My peace, my love, my joy.

Soon
the sea
will take it all
And I
shall not
be sad.

Sitting in the boxy
hotel balcony
on the 7th floor,
overlooking the ocean.

I watch as the tide creeps in. 
Wave after wave,
inching closer and closer to the mural I sketched with my soles,
digging in deep just before the stars went out,
just before the sun came up,
just before the fishermen began to line the shore.

A sign of peace,
           a sign of love,
                      a sign of joy.

Soon it will be swept out to the sea,
and I will not be sad to see it go.

Even as the seed of it blossomed in my brain 
I knew it wouldn’t last.
How could I deny the roaring of the ocean?
As I stepped away to survey the scene;
my peace, my love, my joy;
I saw the spectators seated in their own balcony boxes,
Heard their whistles and applause,
I looked up at them, their smiling faces, and I waved with both hands, beaming.
Every single thing about that moment was sweetness.

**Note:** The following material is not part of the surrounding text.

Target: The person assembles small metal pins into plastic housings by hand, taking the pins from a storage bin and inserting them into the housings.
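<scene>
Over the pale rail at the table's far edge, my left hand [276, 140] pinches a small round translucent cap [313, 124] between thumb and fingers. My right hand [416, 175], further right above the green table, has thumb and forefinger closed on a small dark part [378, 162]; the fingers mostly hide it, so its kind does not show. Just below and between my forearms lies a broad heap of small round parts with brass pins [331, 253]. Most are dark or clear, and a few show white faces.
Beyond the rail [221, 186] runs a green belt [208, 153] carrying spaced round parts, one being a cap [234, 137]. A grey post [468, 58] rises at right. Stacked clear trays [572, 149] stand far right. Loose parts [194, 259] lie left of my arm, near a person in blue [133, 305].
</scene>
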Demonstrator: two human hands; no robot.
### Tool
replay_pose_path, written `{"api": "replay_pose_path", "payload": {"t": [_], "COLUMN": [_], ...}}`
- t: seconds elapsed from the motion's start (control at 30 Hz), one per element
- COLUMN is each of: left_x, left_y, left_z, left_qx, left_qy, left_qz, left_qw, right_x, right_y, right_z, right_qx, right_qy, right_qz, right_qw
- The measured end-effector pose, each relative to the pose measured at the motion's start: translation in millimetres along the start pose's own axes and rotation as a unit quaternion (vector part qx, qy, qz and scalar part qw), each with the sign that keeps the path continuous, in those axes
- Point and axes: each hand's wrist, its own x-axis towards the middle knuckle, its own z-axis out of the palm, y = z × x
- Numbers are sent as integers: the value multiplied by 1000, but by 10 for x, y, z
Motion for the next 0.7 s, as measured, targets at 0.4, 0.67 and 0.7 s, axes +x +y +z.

So now I sit in this box and I breathe.
I rest calmly in the knowledge that everything is impermanent,
understanding that ultimately
all of my energy and all of my effort
will be stolen,
softly,
slowly,
by the ocean.

My peace, my love, my joy.
It will mingle with the salt and with the sea and become a part of everything. 

My peace, my love, my joy.
It will all be swept into the sea.
And I shall not be sad to see it so.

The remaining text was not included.